NATO applicant to call Putin – media
Finnish President Sauli Niinistö reportedly plans to call his Russian counterpart, Vladimir Putin, to discuss the changed security situation in the region now that leaders in Helsinki have decided to join NATO.
Niinistö commented on his planned outreach to Moscow in an interview with Sweden’s TT news agency on Friday, one day after issuing a statement that Finland “must apply for NATO membership without delay.” The Kremlin has said that Finland’s accession to NATO would be a threat to Russia and that the US-led military bloc’s eastward expansion is undermining security in the region.
“I’m not the kind of person who just slips around the corner,” Niinistö said of his effort to discuss the issue with Putin. “I am going to call him and say that the situation has changed, as we both know.”
Finland shares a 1,340-kilometer (832-mile) land border with Russia and fought a war with the Soviet Union in 1939. Prior to the Covid-19 pandemic, Niinistö and Putin typically met with each other in person twice a year. The Finnish leader traveled to Moscow for a meeting with Putin last October, and the two men spoke by phone in March, when Niinistö raised concerns about the Russian invasion of Ukraine two weeks after the military offensive against Kiev began.
Finland has maintained its military neutrality since the end of World War II, and Finns have historically opposed joining NATO. Public opinion shifted dramatically after Russian forces rolled into Ukraine on February 24. A poll by media outlet YLE found that a record-high 62% of Finns favored NATO membership. Sweden, which has a history of military neutrality dating back more than two centuries, also is considering joining the bloc.
Niinistö and Swedish Prime Minister Magdelana Andersson spoke with US President Joe Biden by telephone on Friday morning, days after the two Nordic leaders met with UK Prime Minister Boris Johnson. “We shared a deep concern over Russia’s war on Ukraine,” Niinistö said of Friday’s call with Biden. “I went through Finland’s next steps toward NATO membership. Finland deeply appreciates all the necessary support from the US.”
Although Finnish and Swedish leaders have said Russia’s invasion of Ukraine forced them to rethink their security stance, they’re now looking to do one of the things that allegedly triggered the current conflict: seeking NATO membership. Rather than reaping the expected peace dividend after the cold war ended in 1989, NATO extended its reach right up to Russia’s borders, breaking promises against eastward expansion. The bloc has added 14 new members since 1999, and Ukraine and another former Soviet republic, Georgia, have applied to be part of NATO’s next expansion wave.

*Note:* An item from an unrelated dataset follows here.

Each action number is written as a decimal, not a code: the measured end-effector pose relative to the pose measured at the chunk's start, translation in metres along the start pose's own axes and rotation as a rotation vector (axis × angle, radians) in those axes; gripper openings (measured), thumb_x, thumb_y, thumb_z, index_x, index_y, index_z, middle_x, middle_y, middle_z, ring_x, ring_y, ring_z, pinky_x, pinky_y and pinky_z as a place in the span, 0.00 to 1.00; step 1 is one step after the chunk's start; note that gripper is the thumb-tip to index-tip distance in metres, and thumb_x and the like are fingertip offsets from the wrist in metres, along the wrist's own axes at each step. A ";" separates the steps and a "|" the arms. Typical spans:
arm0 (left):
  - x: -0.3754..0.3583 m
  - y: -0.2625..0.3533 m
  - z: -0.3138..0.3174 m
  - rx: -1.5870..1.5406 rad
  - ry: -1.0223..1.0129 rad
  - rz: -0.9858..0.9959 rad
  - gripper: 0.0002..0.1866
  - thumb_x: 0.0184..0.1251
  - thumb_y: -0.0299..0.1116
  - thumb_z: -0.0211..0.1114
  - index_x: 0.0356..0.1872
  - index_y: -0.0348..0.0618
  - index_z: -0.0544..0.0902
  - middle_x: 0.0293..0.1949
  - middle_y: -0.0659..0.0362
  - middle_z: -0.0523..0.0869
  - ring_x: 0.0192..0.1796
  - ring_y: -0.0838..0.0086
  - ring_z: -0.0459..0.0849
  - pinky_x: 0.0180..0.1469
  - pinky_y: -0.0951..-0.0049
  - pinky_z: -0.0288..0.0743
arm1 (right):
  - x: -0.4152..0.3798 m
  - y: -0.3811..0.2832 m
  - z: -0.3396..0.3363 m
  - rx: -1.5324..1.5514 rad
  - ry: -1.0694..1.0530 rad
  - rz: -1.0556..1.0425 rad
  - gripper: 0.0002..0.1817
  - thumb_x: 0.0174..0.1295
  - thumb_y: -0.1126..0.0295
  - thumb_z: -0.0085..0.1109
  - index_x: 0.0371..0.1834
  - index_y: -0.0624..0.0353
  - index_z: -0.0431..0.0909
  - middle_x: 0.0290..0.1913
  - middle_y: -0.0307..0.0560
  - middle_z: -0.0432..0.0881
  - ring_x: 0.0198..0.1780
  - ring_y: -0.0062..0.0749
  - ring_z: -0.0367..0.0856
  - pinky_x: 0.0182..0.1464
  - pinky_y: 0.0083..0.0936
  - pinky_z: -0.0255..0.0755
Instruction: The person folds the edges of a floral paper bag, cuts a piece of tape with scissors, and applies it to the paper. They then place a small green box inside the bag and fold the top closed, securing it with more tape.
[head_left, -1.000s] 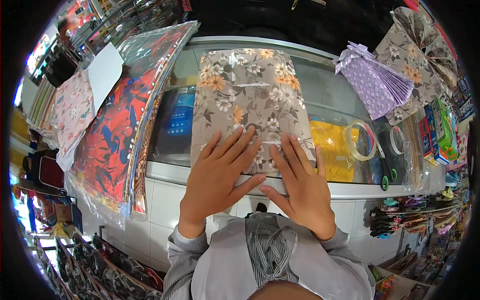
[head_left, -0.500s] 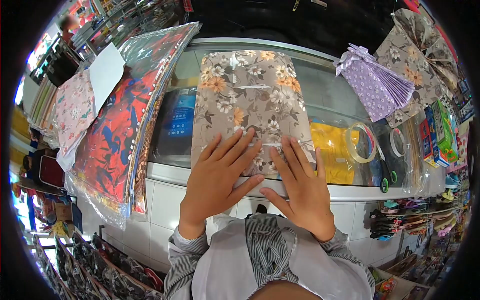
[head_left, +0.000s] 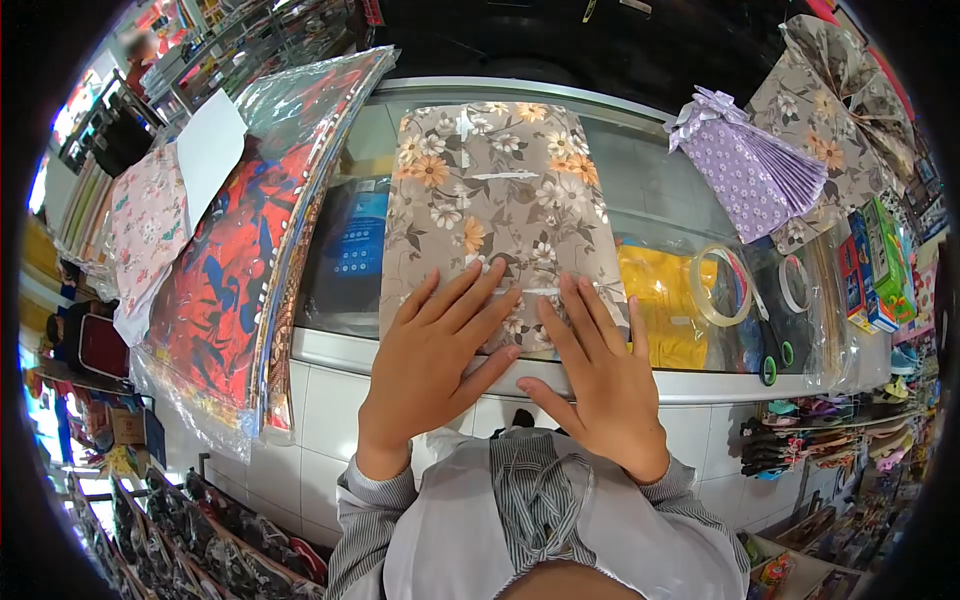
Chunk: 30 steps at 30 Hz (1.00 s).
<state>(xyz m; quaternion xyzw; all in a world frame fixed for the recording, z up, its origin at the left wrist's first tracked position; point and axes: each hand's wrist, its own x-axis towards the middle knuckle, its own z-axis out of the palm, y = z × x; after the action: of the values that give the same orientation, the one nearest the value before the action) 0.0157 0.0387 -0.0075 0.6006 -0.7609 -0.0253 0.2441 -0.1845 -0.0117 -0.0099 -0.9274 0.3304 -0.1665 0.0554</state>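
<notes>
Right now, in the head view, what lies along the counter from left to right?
Red and blue wrapping sheets in clear plastic → brown floral wrapped parcel → clear tape roll → green-handled scissors → colourful small boxes.

A glass-topped table point(head_left: 650, 180) with a white tiled front point(head_left: 320, 400) stands in a crowded shop. Stacks of wrapping sheets in clear plastic point(head_left: 240, 250) lean at its left. Packed shelves point(head_left: 200, 40) line the far left, boxed goods point(head_left: 880, 260) and racks of small wares point(head_left: 830, 430) fill the right. Daylight falls bright and even.
</notes>
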 end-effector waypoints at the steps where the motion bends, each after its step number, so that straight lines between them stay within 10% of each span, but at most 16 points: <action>1: 0.000 0.001 0.000 -0.003 0.008 -0.002 0.28 0.64 0.42 0.63 0.65 0.47 0.75 0.69 0.55 0.71 0.71 0.60 0.67 0.72 0.56 0.54 | 0.000 0.000 0.000 0.003 0.003 0.000 0.39 0.64 0.44 0.54 0.71 0.59 0.63 0.72 0.60 0.61 0.76 0.49 0.55 0.70 0.63 0.42; 12: -0.045 -0.015 0.011 0.081 0.591 0.092 0.17 0.50 0.26 0.71 0.44 0.54 0.85 0.54 0.61 0.84 0.62 0.63 0.76 0.71 0.48 0.54 | -0.001 0.001 0.003 -0.012 0.047 -0.015 0.37 0.64 0.45 0.53 0.69 0.60 0.65 0.71 0.60 0.63 0.74 0.49 0.57 0.71 0.61 0.43; 16: -0.094 -0.005 -0.023 0.455 0.694 -0.269 0.33 0.44 0.25 0.74 0.57 0.57 0.79 0.64 0.58 0.76 0.69 0.58 0.69 0.73 0.37 0.38 | -0.003 0.001 0.006 -0.030 0.081 -0.034 0.35 0.66 0.45 0.51 0.68 0.60 0.67 0.71 0.59 0.64 0.74 0.49 0.58 0.71 0.60 0.43; 19: -0.124 -0.014 -0.049 0.880 0.368 -0.779 0.40 0.46 0.25 0.73 0.66 0.56 0.72 0.68 0.55 0.71 0.71 0.52 0.66 0.73 0.40 0.44 | -0.003 0.002 0.008 -0.040 0.105 -0.051 0.35 0.66 0.45 0.51 0.68 0.60 0.67 0.71 0.59 0.65 0.73 0.50 0.59 0.71 0.61 0.43; 25: -0.139 -0.031 -0.082 0.501 0.276 -0.653 0.32 0.51 0.20 0.67 0.60 0.55 0.79 0.60 0.52 0.80 0.56 0.54 0.82 0.53 0.64 0.78 | -0.006 0.002 0.013 -0.028 0.139 -0.043 0.34 0.66 0.46 0.51 0.68 0.59 0.67 0.70 0.58 0.65 0.73 0.50 0.60 0.71 0.58 0.44; 30: -0.155 -0.053 -0.090 0.677 0.427 -0.412 0.25 0.56 0.18 0.64 0.55 0.52 0.83 0.52 0.53 0.85 0.49 0.59 0.86 0.46 0.66 0.80 | -0.006 -0.002 0.014 -0.022 0.188 -0.019 0.34 0.67 0.45 0.49 0.66 0.60 0.69 0.69 0.58 0.67 0.72 0.48 0.62 0.71 0.57 0.47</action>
<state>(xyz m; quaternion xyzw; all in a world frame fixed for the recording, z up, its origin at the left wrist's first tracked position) 0.1250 0.1906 0.0014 0.7775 -0.5233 0.3015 0.1751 -0.1828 -0.0070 -0.0242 -0.9113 0.3271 -0.2499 0.0123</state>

Russian leaders have argued that having NATO members and strategic weapons deployed on their country's doorstep violates the principle of “indivisible security,” meaning neither the Western bloc nor Moscow should be allowed to strengthen its own security at the expense of the other party.
Russia attacked Ukraine following the neighboring state’s failure to implement the terms of the Minsk agreements, first signed in 2014, and Moscow’s eventual recognition of the Donbass republics of Donetsk and Lugansk. The German- and French-brokered Minsk Protocol was designed to give the breakaway regions special status within the Ukrainian state.
The Kremlin has since demanded that Ukraine officially declare itself a neutral country that will never join the US-led NATO military bloc. Kiev insists the Russian offensive was completely unprovoked and has denied claims it was planning to retake the two republics by force.